== Segment start ==
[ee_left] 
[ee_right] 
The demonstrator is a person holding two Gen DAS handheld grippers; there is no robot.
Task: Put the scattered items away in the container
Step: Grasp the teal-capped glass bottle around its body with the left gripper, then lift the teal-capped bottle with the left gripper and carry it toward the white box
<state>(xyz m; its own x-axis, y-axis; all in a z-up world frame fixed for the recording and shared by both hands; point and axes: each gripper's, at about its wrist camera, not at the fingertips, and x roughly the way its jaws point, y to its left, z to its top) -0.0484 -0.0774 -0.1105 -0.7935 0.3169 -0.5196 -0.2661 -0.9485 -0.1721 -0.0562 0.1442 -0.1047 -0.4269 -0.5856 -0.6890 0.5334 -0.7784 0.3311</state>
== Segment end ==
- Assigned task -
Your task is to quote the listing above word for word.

- Response box -
[ee_left] 
[ee_right] 
The demonstrator is a person holding two Gen DAS handheld grippers; there is no robot.
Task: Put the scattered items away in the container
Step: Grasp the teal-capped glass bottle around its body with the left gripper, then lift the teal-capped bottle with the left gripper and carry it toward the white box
<state>(xyz m; its own x-axis, y-axis; all in a z-up world frame fixed for the recording and shared by both hands; point and axes: each gripper's, at about its wrist camera, not at the fingertips, and x roughly the way its jaws point, y to its left, z to its top) -0.0484 -0.0774 -0.1105 -0.7935 0.3169 -0.5196 -0.2661 -0.9485 -0.1721 -0.0562 0.1442 -0.1047 -0.4269 -0.5856 -0.6890 0.5334 -0.7784 0.3311</state>

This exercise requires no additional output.